Restate word for word the entries below, starting at the line with "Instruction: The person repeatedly" and ending at the line with "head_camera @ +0". Keep both end lines and omit the pictures.

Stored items
Segment Open

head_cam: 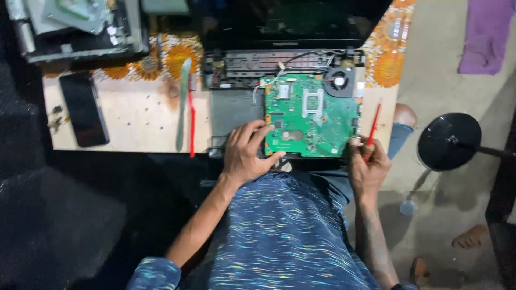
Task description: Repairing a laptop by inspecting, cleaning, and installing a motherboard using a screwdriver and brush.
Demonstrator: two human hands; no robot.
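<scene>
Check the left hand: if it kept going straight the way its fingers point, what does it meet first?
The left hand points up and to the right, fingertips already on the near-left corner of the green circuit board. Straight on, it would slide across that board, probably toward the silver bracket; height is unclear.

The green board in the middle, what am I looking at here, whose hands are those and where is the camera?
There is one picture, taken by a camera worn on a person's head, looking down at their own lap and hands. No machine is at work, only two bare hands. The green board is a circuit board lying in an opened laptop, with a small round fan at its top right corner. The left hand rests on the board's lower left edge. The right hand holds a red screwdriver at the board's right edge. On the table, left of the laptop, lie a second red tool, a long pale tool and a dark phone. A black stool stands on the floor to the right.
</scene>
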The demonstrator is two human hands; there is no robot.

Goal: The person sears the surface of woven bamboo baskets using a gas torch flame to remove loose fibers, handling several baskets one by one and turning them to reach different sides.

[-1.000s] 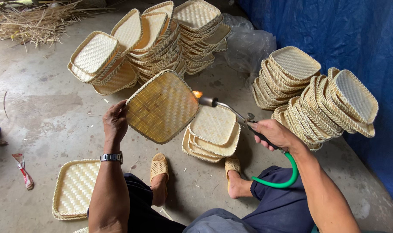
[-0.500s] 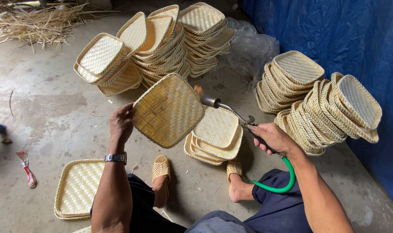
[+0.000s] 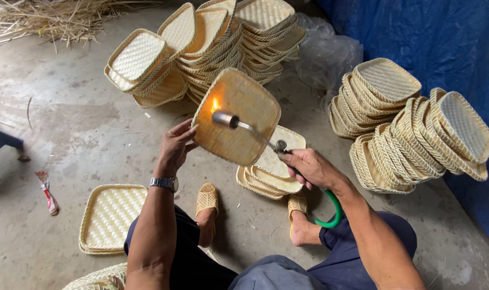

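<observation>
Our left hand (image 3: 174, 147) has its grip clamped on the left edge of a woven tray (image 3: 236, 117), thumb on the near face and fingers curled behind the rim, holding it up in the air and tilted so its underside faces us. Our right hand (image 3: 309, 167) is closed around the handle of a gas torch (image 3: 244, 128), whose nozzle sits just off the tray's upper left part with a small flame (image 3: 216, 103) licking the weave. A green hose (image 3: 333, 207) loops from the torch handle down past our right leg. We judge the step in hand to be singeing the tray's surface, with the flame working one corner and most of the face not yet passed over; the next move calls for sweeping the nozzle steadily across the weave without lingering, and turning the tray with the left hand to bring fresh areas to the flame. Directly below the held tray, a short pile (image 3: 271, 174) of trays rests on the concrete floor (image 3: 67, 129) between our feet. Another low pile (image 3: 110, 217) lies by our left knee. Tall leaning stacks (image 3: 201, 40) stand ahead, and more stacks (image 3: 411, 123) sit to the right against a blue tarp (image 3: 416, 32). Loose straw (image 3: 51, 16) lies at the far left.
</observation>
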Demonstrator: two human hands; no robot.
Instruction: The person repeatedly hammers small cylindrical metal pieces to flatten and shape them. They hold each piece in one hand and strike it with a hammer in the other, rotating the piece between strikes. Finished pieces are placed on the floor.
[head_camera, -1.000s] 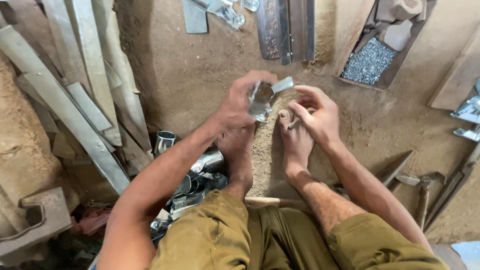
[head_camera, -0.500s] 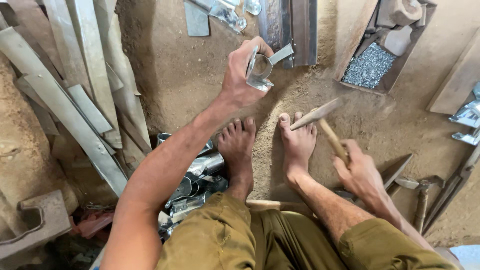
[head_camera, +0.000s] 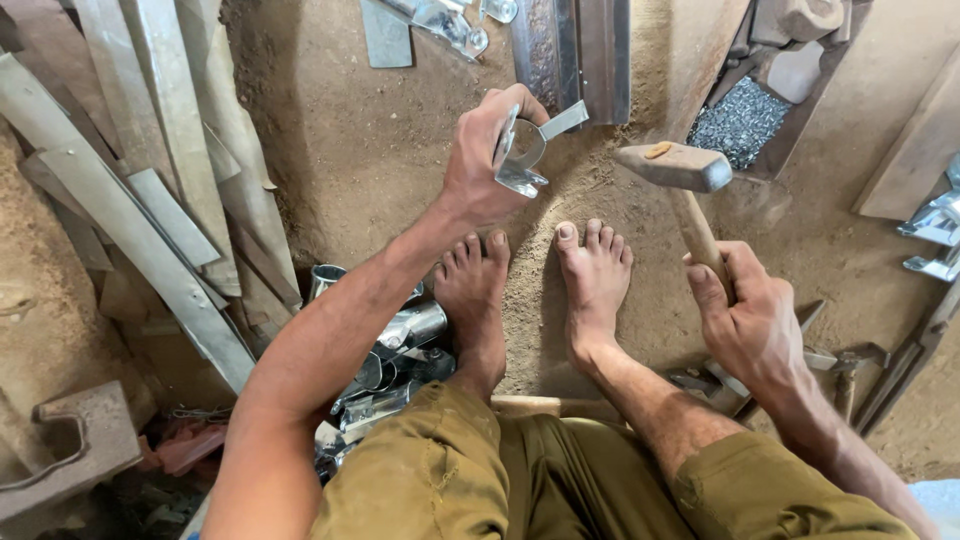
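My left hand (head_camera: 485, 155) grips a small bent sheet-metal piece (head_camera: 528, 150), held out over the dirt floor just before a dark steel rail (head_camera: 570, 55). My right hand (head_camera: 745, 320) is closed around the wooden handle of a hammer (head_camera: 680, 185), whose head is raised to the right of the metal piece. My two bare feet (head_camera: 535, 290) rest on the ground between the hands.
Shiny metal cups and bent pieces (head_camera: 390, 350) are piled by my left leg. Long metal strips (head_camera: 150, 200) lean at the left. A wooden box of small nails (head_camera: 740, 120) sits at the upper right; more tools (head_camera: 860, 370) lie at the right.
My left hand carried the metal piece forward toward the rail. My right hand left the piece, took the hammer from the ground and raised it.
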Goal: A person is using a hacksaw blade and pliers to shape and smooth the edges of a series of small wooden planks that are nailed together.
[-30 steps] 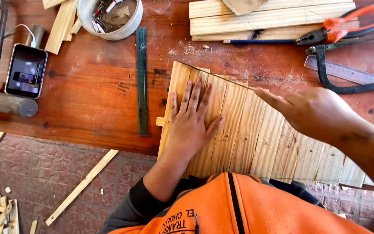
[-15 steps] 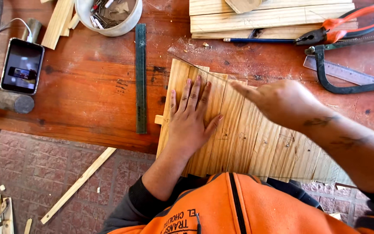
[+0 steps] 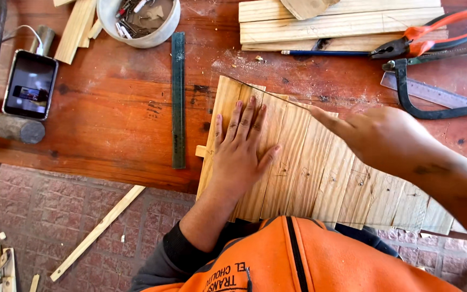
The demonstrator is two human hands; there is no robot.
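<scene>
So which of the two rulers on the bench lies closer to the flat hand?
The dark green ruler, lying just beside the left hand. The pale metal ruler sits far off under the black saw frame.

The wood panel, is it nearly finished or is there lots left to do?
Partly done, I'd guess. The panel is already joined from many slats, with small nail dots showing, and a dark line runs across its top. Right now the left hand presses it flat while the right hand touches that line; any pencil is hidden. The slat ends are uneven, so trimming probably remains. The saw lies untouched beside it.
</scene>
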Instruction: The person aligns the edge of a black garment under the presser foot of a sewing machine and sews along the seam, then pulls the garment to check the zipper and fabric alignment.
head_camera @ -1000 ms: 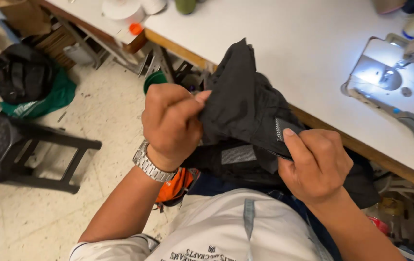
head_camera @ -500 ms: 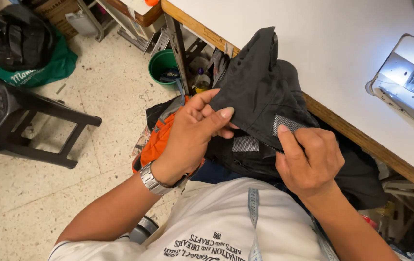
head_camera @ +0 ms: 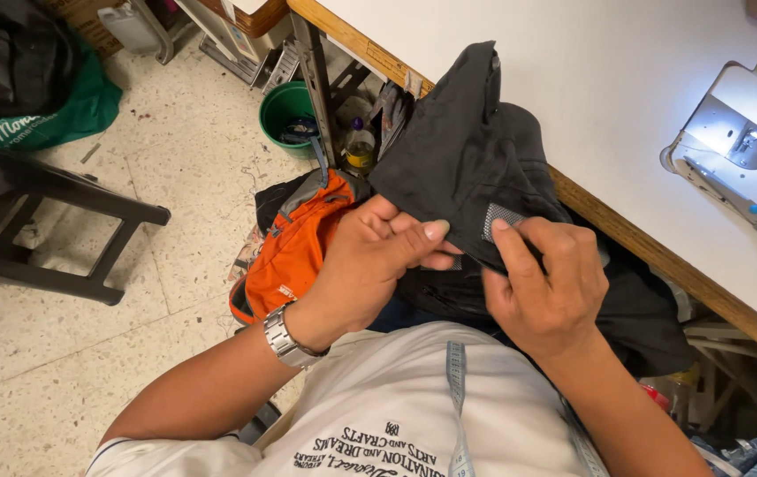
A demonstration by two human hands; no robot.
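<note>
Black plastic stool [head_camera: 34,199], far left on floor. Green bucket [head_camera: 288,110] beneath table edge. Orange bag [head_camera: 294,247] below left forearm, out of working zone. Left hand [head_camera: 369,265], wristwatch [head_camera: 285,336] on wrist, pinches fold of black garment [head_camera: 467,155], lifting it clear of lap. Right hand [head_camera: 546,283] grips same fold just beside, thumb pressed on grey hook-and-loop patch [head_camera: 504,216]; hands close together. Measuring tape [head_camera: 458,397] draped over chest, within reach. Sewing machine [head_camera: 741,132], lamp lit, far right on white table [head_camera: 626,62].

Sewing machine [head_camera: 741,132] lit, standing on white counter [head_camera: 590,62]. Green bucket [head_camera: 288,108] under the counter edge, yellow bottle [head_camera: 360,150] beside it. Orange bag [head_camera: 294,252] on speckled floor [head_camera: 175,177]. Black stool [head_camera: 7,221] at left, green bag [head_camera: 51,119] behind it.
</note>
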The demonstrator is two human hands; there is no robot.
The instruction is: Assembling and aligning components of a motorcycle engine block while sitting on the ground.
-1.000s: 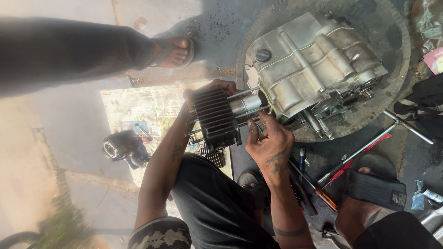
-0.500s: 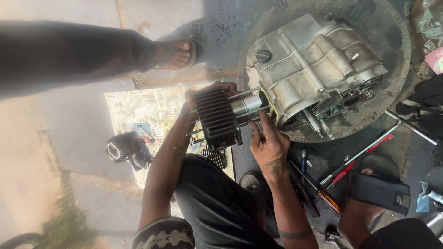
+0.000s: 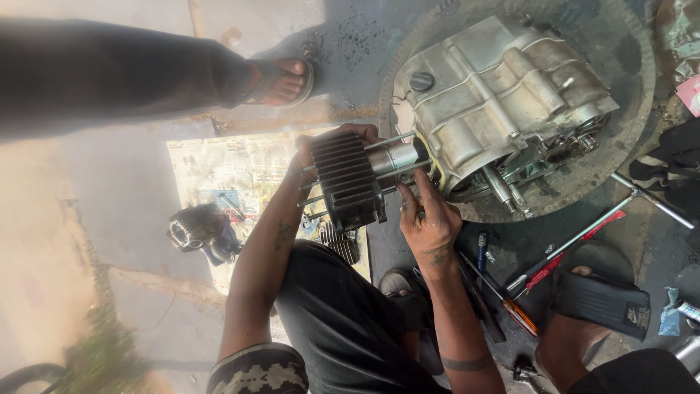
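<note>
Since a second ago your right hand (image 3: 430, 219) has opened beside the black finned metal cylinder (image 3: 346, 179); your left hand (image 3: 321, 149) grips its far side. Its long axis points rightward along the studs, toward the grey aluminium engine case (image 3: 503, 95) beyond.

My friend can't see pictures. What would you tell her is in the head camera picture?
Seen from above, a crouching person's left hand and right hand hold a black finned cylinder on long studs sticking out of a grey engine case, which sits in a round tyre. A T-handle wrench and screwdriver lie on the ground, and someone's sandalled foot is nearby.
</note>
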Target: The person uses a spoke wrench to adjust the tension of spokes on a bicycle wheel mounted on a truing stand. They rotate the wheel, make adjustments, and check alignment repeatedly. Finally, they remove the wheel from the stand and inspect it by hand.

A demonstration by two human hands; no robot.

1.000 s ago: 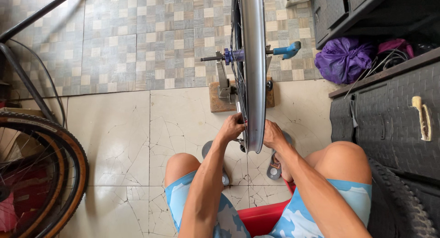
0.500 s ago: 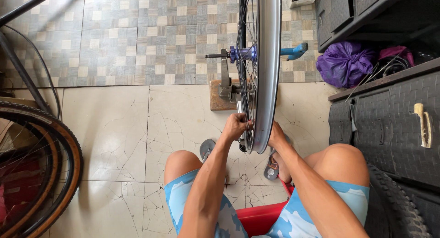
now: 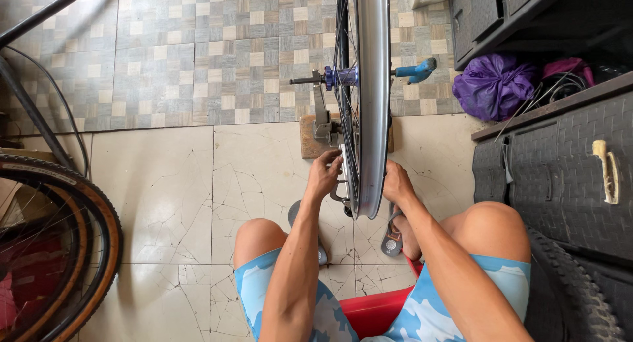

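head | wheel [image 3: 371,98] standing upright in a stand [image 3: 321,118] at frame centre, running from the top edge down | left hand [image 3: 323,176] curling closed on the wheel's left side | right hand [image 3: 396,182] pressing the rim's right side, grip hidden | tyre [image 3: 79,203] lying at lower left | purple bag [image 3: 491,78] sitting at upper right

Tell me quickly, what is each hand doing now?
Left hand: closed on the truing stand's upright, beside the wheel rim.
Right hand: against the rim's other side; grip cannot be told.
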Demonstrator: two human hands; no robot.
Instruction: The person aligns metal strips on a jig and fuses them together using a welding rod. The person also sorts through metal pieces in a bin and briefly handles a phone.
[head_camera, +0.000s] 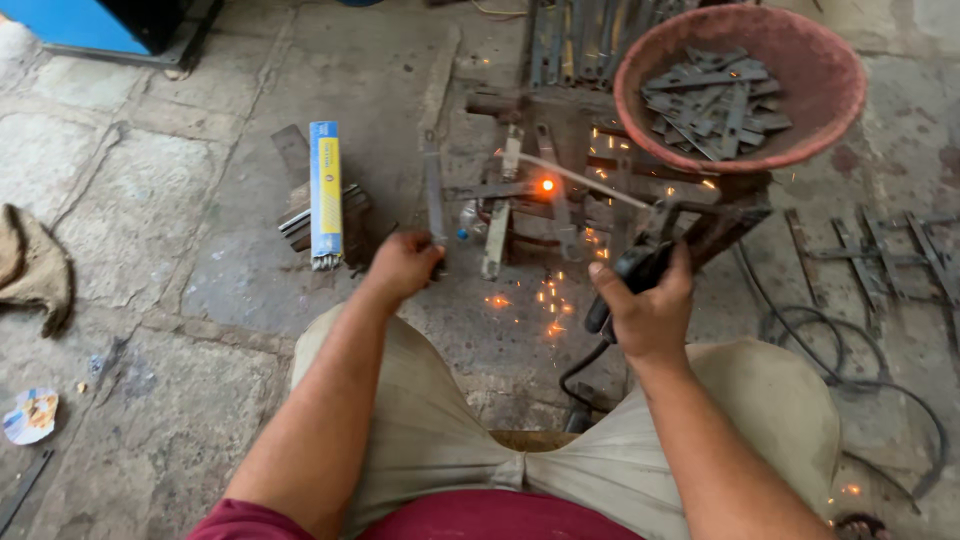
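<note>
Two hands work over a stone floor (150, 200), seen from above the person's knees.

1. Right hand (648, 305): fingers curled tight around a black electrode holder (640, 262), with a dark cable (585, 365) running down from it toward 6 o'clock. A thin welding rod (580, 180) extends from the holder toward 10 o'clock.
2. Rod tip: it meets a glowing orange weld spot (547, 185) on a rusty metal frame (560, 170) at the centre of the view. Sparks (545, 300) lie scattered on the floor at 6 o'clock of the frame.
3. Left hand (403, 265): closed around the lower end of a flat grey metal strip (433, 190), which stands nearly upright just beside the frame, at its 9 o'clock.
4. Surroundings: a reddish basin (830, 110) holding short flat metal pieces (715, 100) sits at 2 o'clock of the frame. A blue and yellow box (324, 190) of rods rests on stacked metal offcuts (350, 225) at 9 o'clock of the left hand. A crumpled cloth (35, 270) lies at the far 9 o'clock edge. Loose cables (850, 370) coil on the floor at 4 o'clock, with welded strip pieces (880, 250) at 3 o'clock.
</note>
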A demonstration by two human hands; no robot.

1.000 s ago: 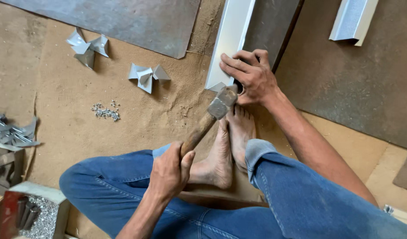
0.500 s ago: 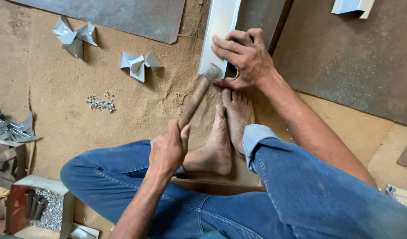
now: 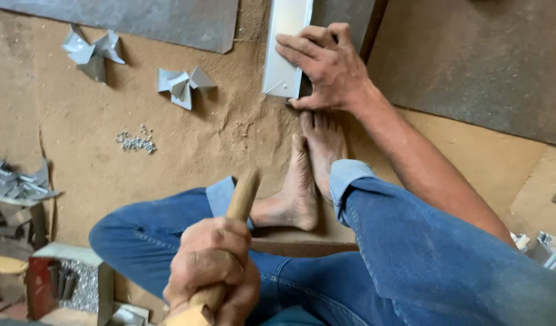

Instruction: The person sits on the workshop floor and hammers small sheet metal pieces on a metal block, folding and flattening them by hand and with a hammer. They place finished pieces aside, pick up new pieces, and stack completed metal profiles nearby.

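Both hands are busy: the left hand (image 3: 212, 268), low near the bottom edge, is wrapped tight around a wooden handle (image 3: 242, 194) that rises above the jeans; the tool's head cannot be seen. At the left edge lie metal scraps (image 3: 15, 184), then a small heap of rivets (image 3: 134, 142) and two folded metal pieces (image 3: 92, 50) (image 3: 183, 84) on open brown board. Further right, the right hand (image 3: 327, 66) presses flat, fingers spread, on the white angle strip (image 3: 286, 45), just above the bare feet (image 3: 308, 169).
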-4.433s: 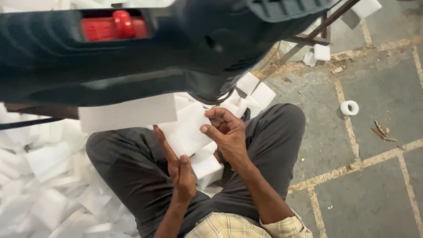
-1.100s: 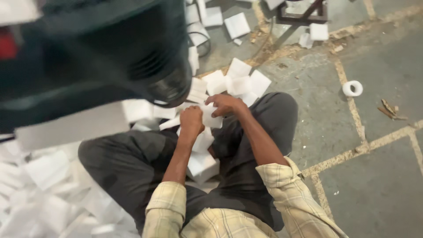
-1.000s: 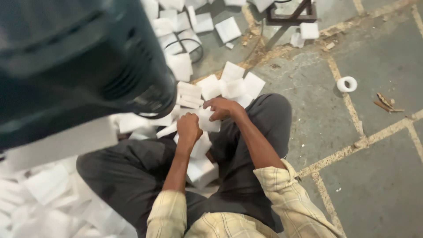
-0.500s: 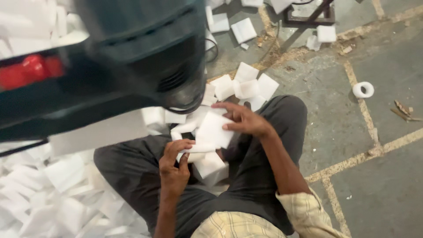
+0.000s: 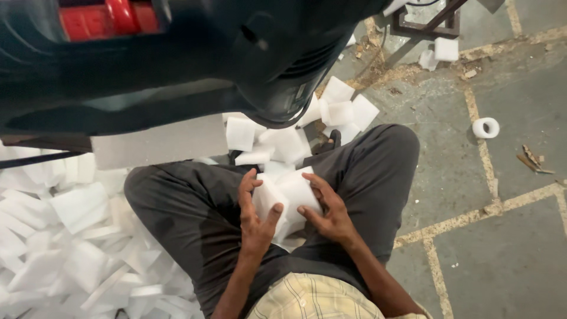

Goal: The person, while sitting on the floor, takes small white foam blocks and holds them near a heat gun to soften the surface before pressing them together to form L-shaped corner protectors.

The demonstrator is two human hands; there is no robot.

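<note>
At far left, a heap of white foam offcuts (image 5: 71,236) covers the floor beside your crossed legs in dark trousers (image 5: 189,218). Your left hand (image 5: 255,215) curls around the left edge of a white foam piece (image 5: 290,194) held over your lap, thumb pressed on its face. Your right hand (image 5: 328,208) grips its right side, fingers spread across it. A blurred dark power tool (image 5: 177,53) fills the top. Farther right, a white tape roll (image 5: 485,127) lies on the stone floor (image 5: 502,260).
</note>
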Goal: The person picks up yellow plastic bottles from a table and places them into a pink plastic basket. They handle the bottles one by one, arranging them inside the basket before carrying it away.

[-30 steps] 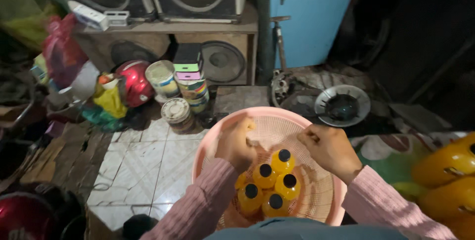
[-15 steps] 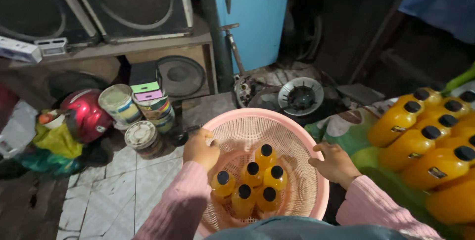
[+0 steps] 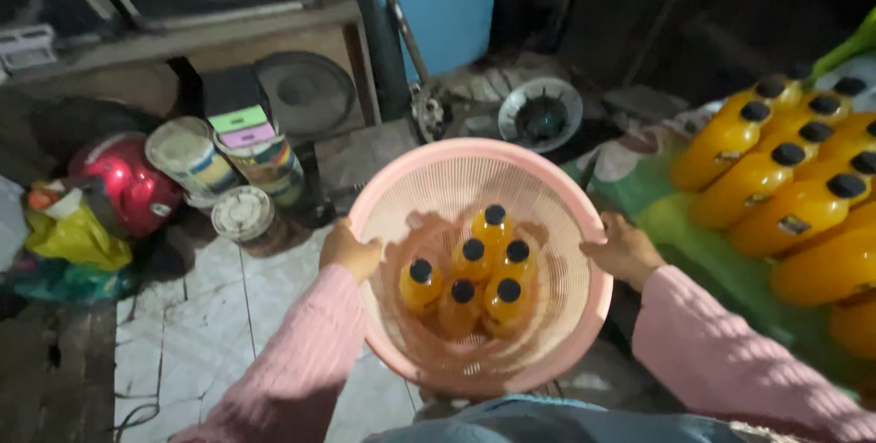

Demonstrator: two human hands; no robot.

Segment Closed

§ **ANSWER TO THIS PROBLEM**
Instruction: The person repeatedly hammers small cylindrical metal pieces to flatten and shape them. They hold each piece in one hand and strike it with a hammer in the other, rotating the piece between strikes. Finished pieces are placed on the floor.
[head_camera, -1.000s] 
[head_camera, -0.500s] 
[head_camera, +0.000s] 
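My left hand (head_camera: 485, 155) grips a small bent sheet-metal piece (head_camera: 528, 150), held out over the dirt floor just before a dark steel rail (head_camera: 570, 55). My right hand (head_camera: 745, 320) is closed around the wooden handle of a hammer (head_camera: 680, 185), whose head is raised to the right of the metal piece. My two bare feet (head_camera: 535, 290) rest on the ground between the hands.
Shiny metal cups and bent pieces (head_camera: 390, 350) are piled by my left leg. Long metal strips (head_camera: 150, 200) lean at the left. A wooden box of small nails (head_camera: 740, 120) sits at the upper right; more tools (head_camera: 860, 370) lie at the right.
My left hand carried the metal piece forward toward the rail. My right hand left the piece, took the hammer from the ground and raised it.
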Goal: A person is using a hacksaw blade and pliers to shape and smooth the edges of a series of small wooden planks that are nailed together.
[-30 steps] 
[-15 steps] 
[+0 steps] 
The demonstrator is two human hands; there is no robot.
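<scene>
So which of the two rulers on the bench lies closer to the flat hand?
The dark green ruler, lying just beside the left hand. The pale metal ruler sits far off under the black saw frame.

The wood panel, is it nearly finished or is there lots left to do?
Partly done, I'd guess. The panel is already joined from many slats, with small nail dots showing, and a dark line runs across its top. Right now the left hand presses it flat while the right hand touches that line; any pencil is hidden. The slat ends are uneven, so trimming probably remains. The saw lies untouched beside it.
</scene>
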Instruction: The person aligns the edge of a black garment under the presser foot of a sewing machine and sews along the seam, then pulls the garment to check the zipper and fabric alignment.
head_camera @ -1000 ms: 
head_camera @ -500 ms: 
head_camera @ +0 ms: 

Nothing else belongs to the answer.